Tal vez ha pasado por tu cabeza la idea de invertir tu dinero en la bolsa de valores, pero no terminas de animarte tal vez por miedo o bien porque desconoces las características del proceso.
Una de las dudas más frecuentes tiene que ver con los impuestos, más específicamente si estos deben pagarse cuando un inversionista genera utilidades en la Bolsa Mexicana de Valores.
Eduardo Riveroll, director de promoción del Grupo Especializado en Futuro y Otros Derivados, responde que “las ganancias no pagan al fisco”. De lo contrario, las pérdidas tendrían que ser deducibles.
Explica que la medida busca “estimular el mercado para atraer más inversionistas”, ya que la Bolsa “idealmente debe servir para financiar a las empresas y, por ende, propiciar el crecimiento del país”.
Recuerda que las empresas que necesitan dinero para costear sus planes de crecimiento pueden conseguirlo en la Bolsa de dos maneras: al ceder parte de la empresa al público inversionista, esto es, al vender acciones, o bien pedir prestado a ese público inversionista, estos es a través de títulos de obligaciones.
Sólo ganancias de capital
Eduardo Riveroll sostiene que “al generar estímulos fiscales, las autoridades buscan que la gente invierta en bolsa”. Sin embargo, la exención aplica sólo en ganancias de capital.
Es decir, “la utilidad está exenta sólo para personas físicas”, en donde “si genera utilidad por comprar barato y vender caro en obligaciones y acciones” no paga impuestos por esa ganancia.
En contraste “personas morales acumulan y deducen”, explica el experto quien insiste en que la exención de pago sólo aplica al mercado de capital “pero las pérdidas no son deducibles”.
Y presenta un ejemplo: “si una persona compra una obligación va a tener intereses y aquí sí son gravables, pero una obligación la puede comprar en 100 y vender en 102 y esta no es gravable”.
Más claro es el ejemplo de la venta de Banamex a City Group. “En este caso no se pagaron impuestos, porque la utilidad se realizó en bolsa y con personas físicas”.
Lo que dice la ley
Según menciona Eduardo Riveroll “México es el único país que tiene ese estímulo fiscal, pues en el resto del mundo cualquier utilidad es gravable, pero cualquier pérdida es deducible”.
Por lo pronto, la exención del impuesto está contemplada en la Ley del Impuesto Sobre la Renta, en el Título IV De las Personas Físicas Disposiciones Generales, específicamente en el Artículo 109.
Según la ley vigente al 27 de diciembre de 2006, en el párrafo XXVI se especifica que no se pagará el impuesto sobre la renta por la obtención de “los derivados de la enajenación de acciones emitidas por sociedades mexicanas, en bolsa de valores concesionada en los términos de la Ley del Mercado de Valores o de acciones emitidas por sociedades extranjeras cotizadas en dichas bolsas de valores”.

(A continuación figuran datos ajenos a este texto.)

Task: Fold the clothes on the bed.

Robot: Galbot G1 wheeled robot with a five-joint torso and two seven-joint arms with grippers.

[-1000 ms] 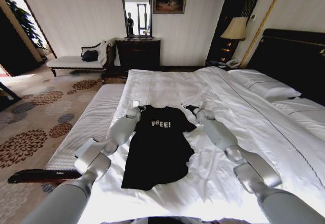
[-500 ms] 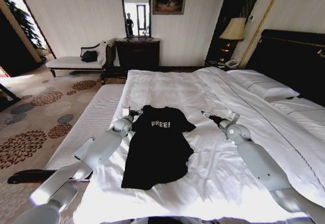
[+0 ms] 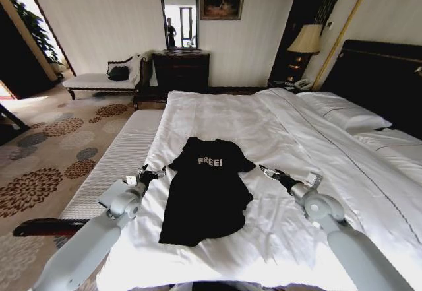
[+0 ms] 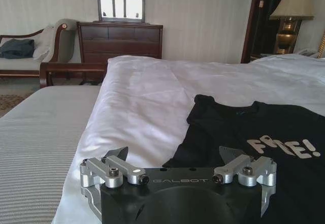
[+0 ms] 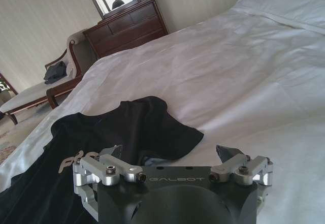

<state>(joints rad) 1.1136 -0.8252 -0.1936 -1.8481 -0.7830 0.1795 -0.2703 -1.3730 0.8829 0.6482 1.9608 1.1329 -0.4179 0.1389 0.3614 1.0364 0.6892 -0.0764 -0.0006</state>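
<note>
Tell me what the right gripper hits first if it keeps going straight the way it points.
Probably the near sleeve of the black short-sleeved T-shirt: the open right gripper points across the white duvet at it. Depth is uncertain.

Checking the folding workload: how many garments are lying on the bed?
1. A black T-shirt lies flat on the bed, between the left gripper and the right gripper, both open. None looks hidden.

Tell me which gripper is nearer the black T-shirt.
Left. The left gripper sits just beside the black T-shirt at its sleeve; the right gripper is slightly farther off its other sleeve.
</note>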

El párrafo aclara que “tratándose de ofertas públicas de compra de acciones (...) la exención sólo será aplicable si:
Han transcurrido cinco años ininterrumpidos desde la primera colocación de las acciones en las bolsas de valores señaladas o en mercados reconocidos de acuerdo a tratados internacionales que México tenga celebrados Se encuentra colocada entre el gran público inversionista a través de dichas bolsas o
mercados cuando menos 35% del total de las acciones pagadas de la emisora
La oferta comprende todas las series accionarias del capital y se realiza al mismo precio para todos los accionistas
Así como que los citados accionistas tengan la posibilidad de aceptar ofertas más
competitivas sin penalidad, de las que hubiesen recibido antes y durante el periodo de oferta.”
Sin embargo, en otras líneas del párrafo se advierte que “no será aplicable la exención establecida en esta fracción cuando la enajenación de las acciones se realice fuera de las bolsas señaladas”.
Puedes consultar el artículo completo de la Ley en la página de la Cámara de Diputados.
Recomendaciones al invertir
Para invertir en la Bolsa “hay que acercarse a una casa de bolsa, pues son los únicos autorizados para poder asesorar a la clientela y ejecutar sus instrucciones”.
Riveroll detalla que “se pide documentación básica, como para abrir cualquier tipo de cuenta”, aunque “si se trata de una persona con bajo patrimonio líquido, va a haber mínimos para abrir la cuenta”.
También recomienda invertir “sólo una parte del dinero y no todo”, además de que debe de tratarse de un “dinero de paciencia” que “no verás en un buen rato, porque si te aceleras normalmente te van a golpear”.
Sostiene que “hay que tenerle paciencia a los mercados y en esa medida se podrán generar utilidades más o menos atractivas”.